From Sarah, With Joy

*Poet * Author * Wanderluster*

Thursday, July 18, 2013

Why the J.K. Rowling Pseudonym Story is NOT Depressing News for Aspiring Writers

So we've all heard the news about J.K. Rowling publishing a book under a pseudonym, right? The Cuckoos Calling by "Robert Galbraith". Slash J.K. Rowling.

Anyway, ever since the news broke I've been seeing all these articles about what a terrible sign this is for newbie and aspiring authors. People saying stuff like OH MY WORD EVEN ROWLING CAN'T SELL BOOKS. People saying that if even Rowling can't have a hit, what's there for the rest of us?

I think this is totally bologna. Totally the wrong way of looking at it.

What I think this actually does is show how level is the playing field. Let's not use Harry Potter as the example for success for a second. Let's define writerly success as having a book accepted, published, be critically well-received and sell moderately well. We'd all be fine with a career made of that, right? So J.K. Rowling did that plus some with Harry Potter, obviously. And then she did it again.

As far as I know The Cuckoos Calling sold okay, and the critics liked it much more than Casual Vacancy. Honestly I think this is a brilliant move by Rowling, and a chance for her to get some unbiased response, some feedback without her name getting in the way. 

I think what this whole thing proves is that you don't have to be J.K. Rowling to be successful. Robert Galbraith is us, is a newbie author who worked hard and produced a good book, got it published, and had some people like it. But comparing it to Harry Potter of course makes it look like a failure.

All in all, I applaud Rowling for a smart move. So maybe the level of success for this book is not the same level as Harry Potter. Maybe it's not even enough to found a career. But its a great place to start one, and you don't have to be J.K. Rowling to do it.

Thoughts? What do you think about this new development?

Sarah Allen


  1. Most people would be thrilled to have a book sell even moderately well. If only Harry Potter success will do, then a writer is in the wrong business, because that person is going to be disappointed.

  2. Great way to look at it from the other side. I wouldn't have been disappointed to sell as many copies as she did before it became known she was Robert Galbraith. Although I do admit it shows what having a brand can do to a novel. It just means we'll have to keep writing and publishing to create our brand. :)

  3. You're always positive. That's a good thing.

    Hugs and chocolate,

  4. That's a great way of looking at it. The book was at #4500-ish on Amazon UK before the story broke, which isn't a bad place to be for a debut novelist.

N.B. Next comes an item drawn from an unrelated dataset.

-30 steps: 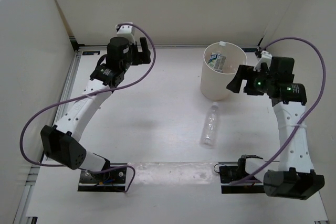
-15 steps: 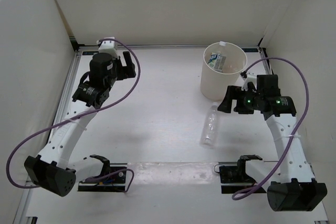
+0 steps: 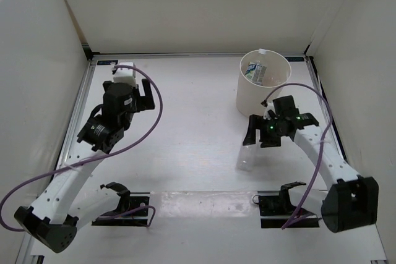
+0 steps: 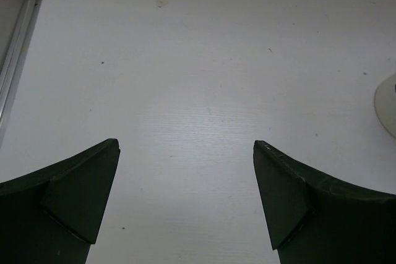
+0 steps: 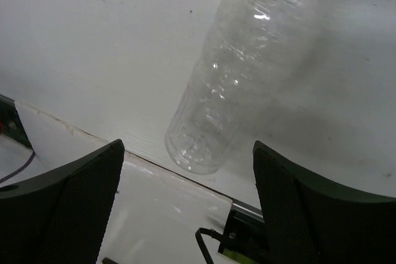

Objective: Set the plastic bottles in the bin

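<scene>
Right gripper point(image 5: 187, 146) is spread wide, nothing held; clear bottle point(image 5: 230, 72) is seen lying just below it, bin point(image 3: 255, 100) close behind; left gripper point(image 4: 185, 146) is spread wide too, above the table point(image 4: 185, 60)

Left pincer point(image 4: 185, 144) spread wide above white table point(image 4: 204, 72); bin point(image 4: 387, 108) edge far right.
</scene>
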You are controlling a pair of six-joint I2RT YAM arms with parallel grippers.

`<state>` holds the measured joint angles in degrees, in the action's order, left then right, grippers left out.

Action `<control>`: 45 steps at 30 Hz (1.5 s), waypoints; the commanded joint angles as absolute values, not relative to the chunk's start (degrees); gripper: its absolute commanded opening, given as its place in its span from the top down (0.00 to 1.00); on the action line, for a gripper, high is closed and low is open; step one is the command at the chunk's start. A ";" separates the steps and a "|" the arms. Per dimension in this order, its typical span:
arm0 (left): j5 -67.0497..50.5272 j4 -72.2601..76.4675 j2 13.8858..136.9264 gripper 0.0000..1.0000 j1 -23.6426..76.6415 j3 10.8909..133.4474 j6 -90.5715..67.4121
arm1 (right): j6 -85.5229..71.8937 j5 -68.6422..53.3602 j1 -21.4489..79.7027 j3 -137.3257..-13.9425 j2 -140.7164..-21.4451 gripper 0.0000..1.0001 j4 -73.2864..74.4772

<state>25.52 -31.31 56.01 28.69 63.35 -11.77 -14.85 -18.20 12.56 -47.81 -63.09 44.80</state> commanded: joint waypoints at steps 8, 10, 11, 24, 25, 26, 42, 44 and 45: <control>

  5. I think it's one of those things where, in time, had she not been revealed, the book would have done a lot better. Harry Potter wasn't an overnight success no matter how successful it was. I think we can't expect something good to be huge right away. Sometimes it's the later word of mouth that gets a book going.

  6. I think I may be living under a rock, because I totally didn't know that! But I agree with you. All it takes a bit of hard work. :)

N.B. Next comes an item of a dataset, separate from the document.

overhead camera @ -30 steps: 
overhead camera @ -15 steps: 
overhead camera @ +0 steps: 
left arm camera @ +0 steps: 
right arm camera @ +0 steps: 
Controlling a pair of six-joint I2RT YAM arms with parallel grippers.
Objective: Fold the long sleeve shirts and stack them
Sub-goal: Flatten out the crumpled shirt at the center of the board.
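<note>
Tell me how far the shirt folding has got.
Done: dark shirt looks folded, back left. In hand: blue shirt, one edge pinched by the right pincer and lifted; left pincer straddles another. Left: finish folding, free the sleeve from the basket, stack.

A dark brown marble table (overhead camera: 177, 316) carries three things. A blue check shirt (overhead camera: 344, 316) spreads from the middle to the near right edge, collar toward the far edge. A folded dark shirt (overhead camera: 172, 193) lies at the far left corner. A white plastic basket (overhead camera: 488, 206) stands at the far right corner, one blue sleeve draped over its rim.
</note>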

  7. Interesting perspective.

    I haven't read Casual Vacancy, but I wondered if a big part of its poor reception was that Rowling jumped genres, but brought HP fans along because of the name--meaning reader expectation played more of a role in the negative reviews than the writing itself. What would have happened if she'd published CV under a pen name?

  8. I hate to throw some cold water on the debate, but her changing genres or writing under a pseudonym is not the same as a new writer starting out, because Rowling already had an agent and a publisher that would look at whatever she wrote! I read Casual Vacancy and really did not like it - had a hard time finding a connection to any of the characters except perhaps the children. Will have to check out this latest.

  9. Reader expectation does play a big role. We have a writer here in Australia, Paul Jennings, who, for many years, wrote wonderful, hilarious children's fiction. His sales were phenomenal, his fans every child who opened one of his books. One day, he decided he wanted to be taken seriously and write a serious YA novel. I think it was a case of the clown who wants to play Hamlet. Well, it sold because it had his name in the cover, but it was not a success. Nobody wanted to read serious by the king of funny. The pity of it was, it was a perfectly good novel in it's own right and might ave done better if it hadn't had his name on it.

    Noelle, I was wondering the same thing - was it only her readers she was deceiving? That said, a friend of mine who had a sharp disagreement with her publishers wrote her next novel under a pen name and still managed to sell it. The quality shone through. She did have to get a friend to visit the publishers, who wanted to meet the new author. ;-)

  10. What would happen if books never had the authors name on them? Would all that celebrity claptrap dissappear? I appreciate it would be difficult for biography, though how many so called autobiographies mare actually written by the subject?

  11. I think the pressure to write a best seller must be pushed aside. Writing the story that's in you and writing the best you can are much more important.